__EXERCISE DETAILS__
The lines of the records that include "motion" should all be copied.

++++ THE RECORDS ++++

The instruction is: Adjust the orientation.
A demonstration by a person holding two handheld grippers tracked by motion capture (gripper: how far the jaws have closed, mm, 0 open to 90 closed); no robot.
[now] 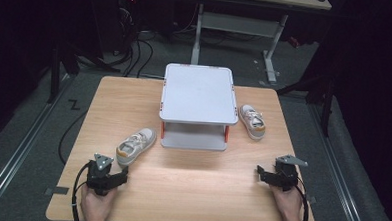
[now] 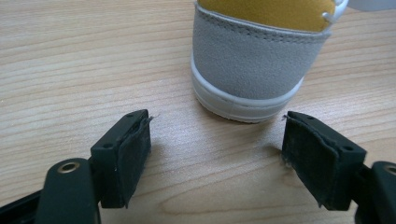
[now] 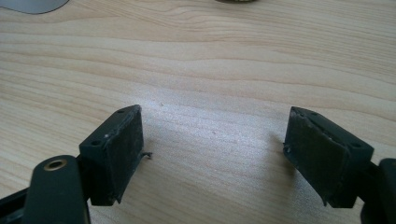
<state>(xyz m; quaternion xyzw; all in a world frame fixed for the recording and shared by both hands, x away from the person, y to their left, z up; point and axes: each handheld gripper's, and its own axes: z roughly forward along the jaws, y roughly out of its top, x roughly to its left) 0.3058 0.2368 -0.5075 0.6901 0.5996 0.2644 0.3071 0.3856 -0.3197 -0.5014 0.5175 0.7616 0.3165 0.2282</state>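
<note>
Two small white-and-grey shoes with mustard lining lie on the wooden table (image 1: 191, 183). The left shoe (image 1: 136, 145) lies at an angle left of the grey two-tier rack (image 1: 198, 93). The right shoe (image 1: 252, 121) lies by the rack's right side. My left gripper (image 1: 122, 175) rests near the front left edge, open. In the left gripper view the left gripper (image 2: 217, 140) has the shoe's grey heel (image 2: 252, 60) just ahead of its fingertips, not touching. My right gripper (image 1: 261, 173) sits at the front right, open. In the right gripper view, bare wood lies between the right gripper's (image 3: 212, 135) pads.
The rack has an open lower shelf (image 1: 195, 140) that faces me, between orange posts. Bare wood stretches between the two grippers along the front of the table. Beyond the table are a dark floor, cables and another desk's legs (image 1: 272, 49).
</note>
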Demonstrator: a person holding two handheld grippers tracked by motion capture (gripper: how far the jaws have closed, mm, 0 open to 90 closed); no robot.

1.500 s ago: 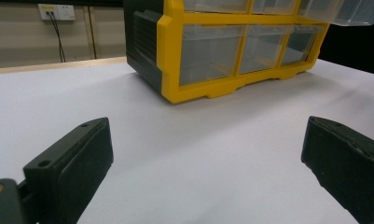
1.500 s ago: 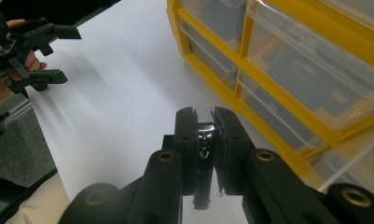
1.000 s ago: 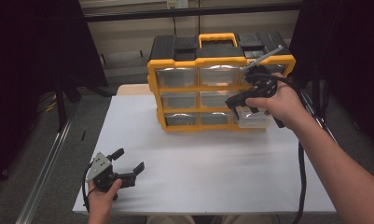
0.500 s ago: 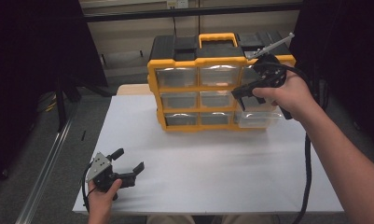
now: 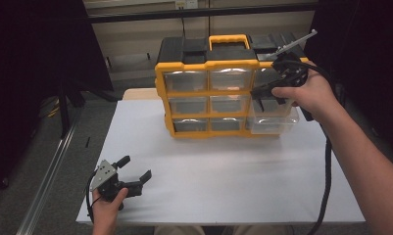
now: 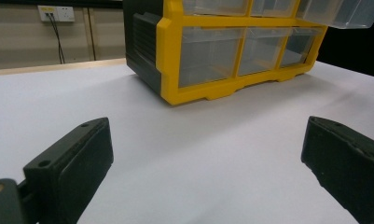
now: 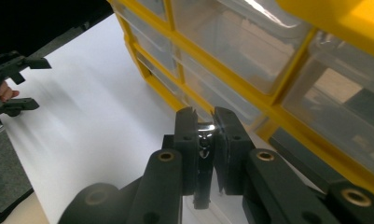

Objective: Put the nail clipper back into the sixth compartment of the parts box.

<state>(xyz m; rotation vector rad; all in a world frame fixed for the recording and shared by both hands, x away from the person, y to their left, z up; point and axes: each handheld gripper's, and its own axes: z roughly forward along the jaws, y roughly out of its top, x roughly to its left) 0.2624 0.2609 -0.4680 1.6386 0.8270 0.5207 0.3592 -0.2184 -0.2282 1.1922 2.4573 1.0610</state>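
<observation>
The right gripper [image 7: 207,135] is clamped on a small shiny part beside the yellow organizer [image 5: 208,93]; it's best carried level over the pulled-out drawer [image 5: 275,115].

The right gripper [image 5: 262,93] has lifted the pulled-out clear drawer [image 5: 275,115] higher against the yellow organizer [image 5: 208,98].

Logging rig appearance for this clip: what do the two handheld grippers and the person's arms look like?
Both grippers are black with two blocky black jaws. The left gripper carries a grey three-cornered plate on top; a thick black cable trails from the right gripper along the forearm. Brass-coloured pivot rings show behind its jaws. Both forearms are bare, no sleeves visible.
</observation>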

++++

__YOUR SOLUTION__
A demonstration by a person holding two handheld grippers tracked by motion capture (gripper: how far the jaws have closed, mm, 0 open to 90 closed); no robot.
Demonstrator: a person holding two handheld grippers tracked by motion capture (gripper: how far the jaws have closed, mm, 0 open to 90 closed); no robot.

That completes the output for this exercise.